> [What to produce] From the line containing "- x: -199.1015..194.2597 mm" down to the line containing "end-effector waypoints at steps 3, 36" in the records below, reproduce every line exactly, ends included, and omit all others.

> [Dataset records]
:::::

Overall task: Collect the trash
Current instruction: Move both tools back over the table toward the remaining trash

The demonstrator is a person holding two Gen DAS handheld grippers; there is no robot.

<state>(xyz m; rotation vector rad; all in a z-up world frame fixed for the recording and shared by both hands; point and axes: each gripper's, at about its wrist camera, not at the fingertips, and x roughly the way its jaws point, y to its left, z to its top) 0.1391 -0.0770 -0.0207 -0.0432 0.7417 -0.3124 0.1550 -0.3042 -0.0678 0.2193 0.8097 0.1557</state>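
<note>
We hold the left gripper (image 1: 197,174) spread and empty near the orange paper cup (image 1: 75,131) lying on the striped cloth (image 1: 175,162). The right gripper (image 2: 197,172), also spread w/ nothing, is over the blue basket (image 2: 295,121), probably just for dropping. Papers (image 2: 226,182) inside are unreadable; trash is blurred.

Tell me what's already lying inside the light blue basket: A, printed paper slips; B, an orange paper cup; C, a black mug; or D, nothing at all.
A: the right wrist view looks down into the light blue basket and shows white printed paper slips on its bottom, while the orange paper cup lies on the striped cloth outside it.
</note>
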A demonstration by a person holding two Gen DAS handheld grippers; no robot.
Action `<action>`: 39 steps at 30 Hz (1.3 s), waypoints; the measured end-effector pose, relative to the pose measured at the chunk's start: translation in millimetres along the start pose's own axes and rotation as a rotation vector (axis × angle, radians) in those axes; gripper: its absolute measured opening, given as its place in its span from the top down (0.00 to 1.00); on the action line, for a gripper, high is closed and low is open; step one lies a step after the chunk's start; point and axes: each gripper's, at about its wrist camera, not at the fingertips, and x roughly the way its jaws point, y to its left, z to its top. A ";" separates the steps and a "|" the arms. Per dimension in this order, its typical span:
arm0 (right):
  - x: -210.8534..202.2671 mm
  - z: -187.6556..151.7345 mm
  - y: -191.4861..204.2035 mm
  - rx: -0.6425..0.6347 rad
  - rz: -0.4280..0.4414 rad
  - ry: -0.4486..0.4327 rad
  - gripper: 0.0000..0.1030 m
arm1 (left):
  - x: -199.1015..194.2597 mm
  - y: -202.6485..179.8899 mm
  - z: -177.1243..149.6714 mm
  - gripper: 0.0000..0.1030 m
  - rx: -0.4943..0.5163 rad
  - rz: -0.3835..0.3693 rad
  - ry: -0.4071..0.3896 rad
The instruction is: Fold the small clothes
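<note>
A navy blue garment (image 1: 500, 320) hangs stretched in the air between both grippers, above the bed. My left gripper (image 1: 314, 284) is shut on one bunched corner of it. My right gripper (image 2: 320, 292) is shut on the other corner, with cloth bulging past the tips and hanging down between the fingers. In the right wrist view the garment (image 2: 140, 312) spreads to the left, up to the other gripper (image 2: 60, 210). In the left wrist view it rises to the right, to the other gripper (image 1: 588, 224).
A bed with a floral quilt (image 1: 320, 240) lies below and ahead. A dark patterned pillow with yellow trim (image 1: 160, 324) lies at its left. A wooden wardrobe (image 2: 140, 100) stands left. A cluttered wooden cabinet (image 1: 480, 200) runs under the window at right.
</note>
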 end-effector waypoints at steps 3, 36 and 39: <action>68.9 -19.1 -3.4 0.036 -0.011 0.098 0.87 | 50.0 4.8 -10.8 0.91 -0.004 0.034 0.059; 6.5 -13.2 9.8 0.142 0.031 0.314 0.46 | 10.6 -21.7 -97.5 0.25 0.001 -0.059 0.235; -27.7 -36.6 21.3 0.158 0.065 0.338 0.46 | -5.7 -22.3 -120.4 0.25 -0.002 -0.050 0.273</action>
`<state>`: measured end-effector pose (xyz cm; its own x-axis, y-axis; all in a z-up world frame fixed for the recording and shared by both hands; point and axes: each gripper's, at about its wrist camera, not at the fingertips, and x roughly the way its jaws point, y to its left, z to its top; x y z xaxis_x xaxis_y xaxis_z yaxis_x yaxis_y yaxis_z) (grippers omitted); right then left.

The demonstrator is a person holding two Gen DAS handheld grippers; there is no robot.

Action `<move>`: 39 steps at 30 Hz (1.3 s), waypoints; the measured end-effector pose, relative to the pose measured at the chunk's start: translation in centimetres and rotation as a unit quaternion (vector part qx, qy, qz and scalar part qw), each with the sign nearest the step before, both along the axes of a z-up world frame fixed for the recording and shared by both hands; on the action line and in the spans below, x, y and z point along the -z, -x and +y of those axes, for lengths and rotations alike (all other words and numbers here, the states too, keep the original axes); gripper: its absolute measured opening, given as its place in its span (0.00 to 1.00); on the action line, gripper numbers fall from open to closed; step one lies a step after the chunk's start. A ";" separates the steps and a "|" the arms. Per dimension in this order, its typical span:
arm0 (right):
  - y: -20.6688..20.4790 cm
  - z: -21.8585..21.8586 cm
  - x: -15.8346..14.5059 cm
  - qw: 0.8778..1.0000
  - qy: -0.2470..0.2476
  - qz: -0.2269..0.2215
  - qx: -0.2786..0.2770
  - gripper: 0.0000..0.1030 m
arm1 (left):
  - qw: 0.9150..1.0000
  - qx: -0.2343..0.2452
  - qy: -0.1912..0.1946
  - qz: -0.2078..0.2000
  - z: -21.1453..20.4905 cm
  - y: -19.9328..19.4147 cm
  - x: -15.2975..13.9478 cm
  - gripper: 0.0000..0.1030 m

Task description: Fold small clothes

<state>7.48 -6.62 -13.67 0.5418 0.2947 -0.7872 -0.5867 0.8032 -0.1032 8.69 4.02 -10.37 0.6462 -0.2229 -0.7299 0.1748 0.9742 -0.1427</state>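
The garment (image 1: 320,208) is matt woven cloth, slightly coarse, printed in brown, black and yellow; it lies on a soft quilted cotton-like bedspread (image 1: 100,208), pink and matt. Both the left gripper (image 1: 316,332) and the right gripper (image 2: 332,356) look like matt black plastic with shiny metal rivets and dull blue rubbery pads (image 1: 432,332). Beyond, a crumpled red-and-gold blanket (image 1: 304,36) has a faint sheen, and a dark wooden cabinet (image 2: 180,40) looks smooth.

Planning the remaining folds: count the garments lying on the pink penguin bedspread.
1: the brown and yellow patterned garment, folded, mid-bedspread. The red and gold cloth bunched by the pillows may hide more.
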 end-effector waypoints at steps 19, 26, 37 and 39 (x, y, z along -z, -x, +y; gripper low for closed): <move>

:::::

> [Solved exercise]
  - x: -199.1015..194.2597 mm
  - y: -202.6485..179.8899 mm
  - z: -177.1243..149.6714 mm
  - gripper: 0.0000..0.1030 m
  - rx: -0.4943..0.5163 rad
  - rz: -0.3835..0.3693 rad
  - ry: -0.4071..0.3896 rad
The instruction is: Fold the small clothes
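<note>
A navy blue garment (image 1: 500, 320) hangs stretched in the air between both grippers, above the bed. My left gripper (image 1: 314, 284) is shut on one bunched corner of it. My right gripper (image 2: 320, 292) is shut on the other corner, with cloth bulging past the tips and hanging down between the fingers. In the right wrist view the garment (image 2: 140, 312) spreads to the left, up to the other gripper (image 2: 60, 210). In the left wrist view it rises to the right, to the other gripper (image 1: 588, 224).
A bed with a floral quilt (image 1: 320, 240) lies below and ahead. A dark patterned pillow with yellow trim (image 1: 160, 324) lies at its left. A wooden wardrobe (image 2: 140, 100) stands left. A cluttered wooden cabinet (image 1: 480, 200) runs under the window at right.
</note>
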 end-effector waypoints at steps 3, 36 and 39: <action>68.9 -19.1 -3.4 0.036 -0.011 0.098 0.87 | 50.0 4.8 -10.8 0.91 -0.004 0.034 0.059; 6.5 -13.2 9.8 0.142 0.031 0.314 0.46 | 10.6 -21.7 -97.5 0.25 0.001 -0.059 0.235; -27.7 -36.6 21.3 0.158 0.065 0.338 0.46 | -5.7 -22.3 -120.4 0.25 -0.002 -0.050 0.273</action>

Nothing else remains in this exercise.